Prove: One of $a, b$ or $c$ is Sum of Other Two

[anemone]

If $a, b$ and $c$ are three real numbers such that $|a-b|\ge|c|$, $|b-c|\ge|a|$ and $|c-a|\ge|b|$, then prove that one of $a, b$ or $c$ is the sum of the other two.

 

[Mathwebster]

Re: Prove a+b=c

My solution

Spoiler

First off, if two are equal then the third is zero and we're done. So we will assume that none are equal. We will assume that $a \le b \le c$ (without loss of generality). Thus, from the three inequalities given we have

$\begin{eqnarray}
a - b \;& \; \le\; & \;c \;& \;\le b-a\\
b - c\; & \;\le\; &\;a &\; \le c-b\\
a - c \;& \;\le\; &\;b & \;\le c-a
\end{eqnarray}.$

From the right hand side of the first inequality we have $a+c \le b$ and the left hand side of the second inequality we have $b \le a + c$ giving the $b=a+c$

 

[anemone]

Re: Prove a+b=c

If $a, b$ and $c$ are three real numbers such that $|a-b|\ge|c|$, $|b-c|\ge|a|$ and $|c-a|\ge|b|$, then prove that one of $a, b$ or $c$ is the sum of the other two.

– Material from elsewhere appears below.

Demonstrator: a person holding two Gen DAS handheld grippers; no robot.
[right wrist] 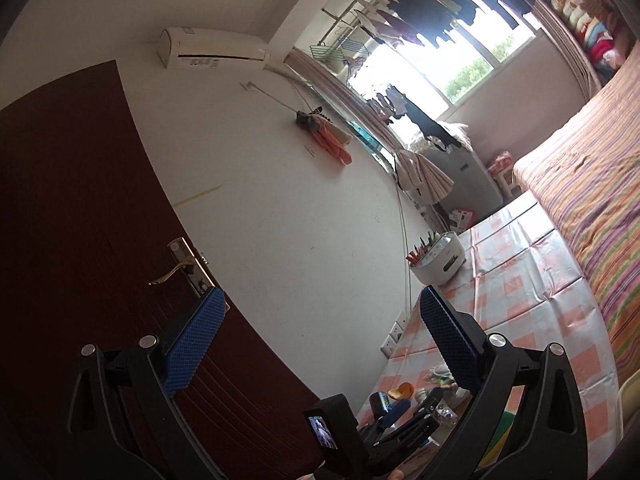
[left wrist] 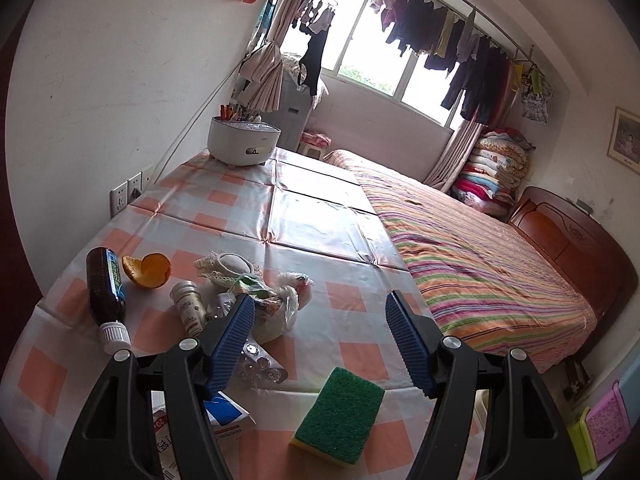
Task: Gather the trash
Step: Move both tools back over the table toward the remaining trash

Squaring both sides of the inequality of $|a-b|\ge|c|$, we get

$(a-b)^2\ge c^2$

$(a-b)^2-c^2\ge 0$

$(a-b+c)(a-b-c)\ge 0$---(1)

Similarly we have

$(b-c+a)(b-c-a)\ge 0$
$-(b-c+a)(-b+c+a)\ge 0 $
$\rightarrow -(a+b-c)(a-b+c)\ge 0$---(2)

and $(c-a+b)(c-a-b)\ge 0$
$(-c+a-b)(-c+a+b)\ge 0$
$\rightarrow (a-b-c)(a+b-c)\ge 0$---(3)

Multiply these three inequalities yields

$(a-b+c)(a-b-c)(-(a+b-c)(a-b+c))(a-b-c)(a+b-c) \ge 0$

$-(a-b+c)^2(a-b-c)^2(a+b-c)^2 \ge 0$

Apparently, this inequality holds true if either $a-b+c=0 (a+c=b)$ or $a-b-c=0 (b+c=a)$ or $a+b-c=0 (a+b=c)$.